**EXERCISE DESCRIPTION:**
Write out the data again in full, exactly as it reads.

**GIVEN INFORMATION:**
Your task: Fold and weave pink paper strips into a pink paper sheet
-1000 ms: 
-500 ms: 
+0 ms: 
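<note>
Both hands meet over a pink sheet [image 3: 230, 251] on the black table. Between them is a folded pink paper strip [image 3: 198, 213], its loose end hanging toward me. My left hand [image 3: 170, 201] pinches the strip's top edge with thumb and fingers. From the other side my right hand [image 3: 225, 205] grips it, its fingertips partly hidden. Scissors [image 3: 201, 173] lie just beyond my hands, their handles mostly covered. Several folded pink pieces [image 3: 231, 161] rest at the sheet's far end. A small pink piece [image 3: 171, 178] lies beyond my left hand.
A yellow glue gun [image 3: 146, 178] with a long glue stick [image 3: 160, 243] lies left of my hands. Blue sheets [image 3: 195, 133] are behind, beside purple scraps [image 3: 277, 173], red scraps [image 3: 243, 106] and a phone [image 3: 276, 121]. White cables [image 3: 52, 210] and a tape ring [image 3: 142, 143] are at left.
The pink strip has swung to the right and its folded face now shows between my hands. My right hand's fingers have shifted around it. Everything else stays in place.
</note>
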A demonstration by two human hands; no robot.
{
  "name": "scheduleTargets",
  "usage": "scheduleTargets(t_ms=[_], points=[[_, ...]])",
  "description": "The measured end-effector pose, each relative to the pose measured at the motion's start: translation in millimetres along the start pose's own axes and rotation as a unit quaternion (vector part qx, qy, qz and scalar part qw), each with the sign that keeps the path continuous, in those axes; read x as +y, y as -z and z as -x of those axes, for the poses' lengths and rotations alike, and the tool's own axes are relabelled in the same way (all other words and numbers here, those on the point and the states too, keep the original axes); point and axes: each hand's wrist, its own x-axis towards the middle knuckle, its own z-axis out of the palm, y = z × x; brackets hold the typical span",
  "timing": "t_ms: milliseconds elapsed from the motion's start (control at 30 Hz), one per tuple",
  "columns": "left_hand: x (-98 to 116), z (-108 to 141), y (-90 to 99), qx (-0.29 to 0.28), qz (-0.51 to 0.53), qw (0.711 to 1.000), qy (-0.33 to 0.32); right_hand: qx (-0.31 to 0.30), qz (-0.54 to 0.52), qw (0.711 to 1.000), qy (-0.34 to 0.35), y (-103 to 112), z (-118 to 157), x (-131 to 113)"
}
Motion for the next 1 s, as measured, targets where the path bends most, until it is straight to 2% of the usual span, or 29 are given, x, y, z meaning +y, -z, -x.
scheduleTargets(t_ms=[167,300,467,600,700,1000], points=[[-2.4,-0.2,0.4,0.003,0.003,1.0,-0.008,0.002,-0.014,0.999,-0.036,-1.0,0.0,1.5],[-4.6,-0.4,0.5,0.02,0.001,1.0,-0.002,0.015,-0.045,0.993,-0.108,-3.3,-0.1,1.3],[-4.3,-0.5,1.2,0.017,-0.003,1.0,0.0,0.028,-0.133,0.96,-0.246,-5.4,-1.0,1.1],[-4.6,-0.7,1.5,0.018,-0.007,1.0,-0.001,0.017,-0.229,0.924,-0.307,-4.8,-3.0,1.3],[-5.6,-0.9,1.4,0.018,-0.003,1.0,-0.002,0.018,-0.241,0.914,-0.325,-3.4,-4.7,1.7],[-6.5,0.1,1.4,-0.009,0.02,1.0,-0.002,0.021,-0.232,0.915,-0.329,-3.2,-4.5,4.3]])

**SOLUTION:**
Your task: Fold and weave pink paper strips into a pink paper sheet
-1000 ms: 
-500 ms: 
+0 ms: 
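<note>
Both hands meet over a pink sheet [image 3: 230, 251] on the black table. Between them is a folded pink paper strip [image 3: 198, 213], its loose end hanging toward me. My left hand [image 3: 170, 201] pinches the strip's top edge with thumb and fingers. From the other side my right hand [image 3: 225, 205] grips it, its fingertips partly hidden. Scissors [image 3: 201, 173] lie just beyond my hands, their handles mostly covered. Several folded pink pieces [image 3: 231, 161] rest at the sheet's far end. A small pink piece [image 3: 171, 178] lies beyond my left hand.
A yellow glue gun [image 3: 146, 178] with a long glue stick [image 3: 160, 243] lies left of my hands. Blue sheets [image 3: 195, 133] are behind, beside purple scraps [image 3: 277, 173], red scraps [image 3: 243, 106] and a phone [image 3: 276, 121]. White cables [image 3: 52, 210] and a tape ring [image 3: 142, 143] are at left.
The pink strip has swung to the right and its folded face now shows between my hands. My right hand's fingers have shifted around it. Everything else stays in place.
</note>
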A demonstration by two human hands; no robot.
{
  "name": "scheduleTargets",
  "usage": "scheduleTargets(t_ms=[_], points=[[_, ...]])",
  "description": "The measured end-effector pose, each relative to the pose measured at the motion's start: translation in millimetres along the start pose's own axes and rotation as a unit quaternion (vector part qx, qy, qz and scalar part qw), each with the sign that keeps the path continuous, in those axes; read x as +y, y as -z and z as -x of those axes, for the poses' lengths and rotations alike, and the tool's own axes are relabelled in the same way (all other words and numbers here, those on the point and the states too, keep the original axes); point and axes: each hand's wrist, its own x-axis towards the middle knuckle, its own z-axis out of the palm, y = z × x; brackets hold the typical span",
  "timing": "t_ms: milliseconds elapsed from the motion's start (control at 30 Hz), one per tuple",
  "columns": "left_hand: x (-98 to 116), z (-108 to 141), y (-90 to 99), qx (-0.29 to 0.28), qz (-0.51 to 0.53), qw (0.711 to 1.000), qy (-0.33 to 0.32); right_hand: qx (-0.31 to 0.30), qz (-0.54 to 0.52), qw (0.711 to 1.000), qy (-0.34 to 0.35), y (-103 to 112), z (-118 to 157), x (-131 to 113)"
}
Motion for the next 1 s, as measured, targets where the path bends most, until it is straight to 2% of the usual span, or 29 are given, x, y, z meaning +y, -z, -x.
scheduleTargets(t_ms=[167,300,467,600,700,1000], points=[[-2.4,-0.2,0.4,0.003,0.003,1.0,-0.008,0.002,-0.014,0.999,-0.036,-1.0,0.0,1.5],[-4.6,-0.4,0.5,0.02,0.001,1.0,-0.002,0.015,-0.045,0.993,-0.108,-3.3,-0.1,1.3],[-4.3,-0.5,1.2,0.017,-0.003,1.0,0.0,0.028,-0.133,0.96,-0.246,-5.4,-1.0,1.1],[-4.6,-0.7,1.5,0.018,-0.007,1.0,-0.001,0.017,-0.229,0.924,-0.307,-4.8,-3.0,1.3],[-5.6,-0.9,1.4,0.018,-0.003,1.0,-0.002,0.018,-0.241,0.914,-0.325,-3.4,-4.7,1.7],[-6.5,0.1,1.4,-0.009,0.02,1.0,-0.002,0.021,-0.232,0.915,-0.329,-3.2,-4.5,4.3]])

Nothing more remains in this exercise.